PROBLEM REQUIREMENTS:
Your reply should be made up of every line in the records below that holds the string "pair".

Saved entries

====

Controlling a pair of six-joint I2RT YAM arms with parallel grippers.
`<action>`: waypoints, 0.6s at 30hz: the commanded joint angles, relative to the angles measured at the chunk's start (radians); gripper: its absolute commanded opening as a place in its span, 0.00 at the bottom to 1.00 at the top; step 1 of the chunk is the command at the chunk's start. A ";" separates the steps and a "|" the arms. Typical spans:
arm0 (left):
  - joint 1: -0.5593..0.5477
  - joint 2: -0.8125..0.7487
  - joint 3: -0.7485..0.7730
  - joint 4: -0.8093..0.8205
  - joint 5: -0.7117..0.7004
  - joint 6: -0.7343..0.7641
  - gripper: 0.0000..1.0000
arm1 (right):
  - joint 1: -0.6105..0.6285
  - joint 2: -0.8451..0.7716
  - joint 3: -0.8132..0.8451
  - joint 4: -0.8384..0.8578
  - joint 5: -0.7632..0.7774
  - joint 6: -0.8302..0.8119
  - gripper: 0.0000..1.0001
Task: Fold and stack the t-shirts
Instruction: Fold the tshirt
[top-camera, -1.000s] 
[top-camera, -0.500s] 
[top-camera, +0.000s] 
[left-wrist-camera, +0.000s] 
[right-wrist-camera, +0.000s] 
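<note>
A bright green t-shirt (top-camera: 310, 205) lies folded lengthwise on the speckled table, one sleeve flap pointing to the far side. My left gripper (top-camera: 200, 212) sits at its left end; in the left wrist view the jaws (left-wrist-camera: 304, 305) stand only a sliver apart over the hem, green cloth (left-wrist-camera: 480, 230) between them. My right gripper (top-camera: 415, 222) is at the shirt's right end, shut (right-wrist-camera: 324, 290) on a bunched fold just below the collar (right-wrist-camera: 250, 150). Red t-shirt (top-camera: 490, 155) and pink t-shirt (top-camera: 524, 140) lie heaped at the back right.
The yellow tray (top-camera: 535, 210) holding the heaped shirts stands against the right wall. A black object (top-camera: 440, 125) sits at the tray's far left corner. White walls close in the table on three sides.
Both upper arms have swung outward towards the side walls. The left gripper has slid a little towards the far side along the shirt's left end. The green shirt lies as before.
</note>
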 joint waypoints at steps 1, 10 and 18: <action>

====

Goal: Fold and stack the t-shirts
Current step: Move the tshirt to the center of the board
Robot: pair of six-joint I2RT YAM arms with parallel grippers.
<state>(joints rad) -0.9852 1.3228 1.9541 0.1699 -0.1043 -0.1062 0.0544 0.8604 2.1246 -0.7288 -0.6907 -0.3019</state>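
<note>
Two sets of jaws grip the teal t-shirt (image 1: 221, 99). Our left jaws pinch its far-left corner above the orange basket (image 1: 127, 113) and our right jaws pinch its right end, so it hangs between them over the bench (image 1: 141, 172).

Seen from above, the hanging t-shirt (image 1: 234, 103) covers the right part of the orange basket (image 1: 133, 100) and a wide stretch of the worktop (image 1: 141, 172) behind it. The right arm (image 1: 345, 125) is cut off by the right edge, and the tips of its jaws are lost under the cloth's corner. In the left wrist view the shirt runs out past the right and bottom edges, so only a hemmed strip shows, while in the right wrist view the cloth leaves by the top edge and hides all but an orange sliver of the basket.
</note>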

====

EXPECTED OUTPUT:
Controlling a pair of six-joint I2RT YAM arms with parallel grippers.
Robot: pair of six-joint I2RT YAM arms with parallel grippers.

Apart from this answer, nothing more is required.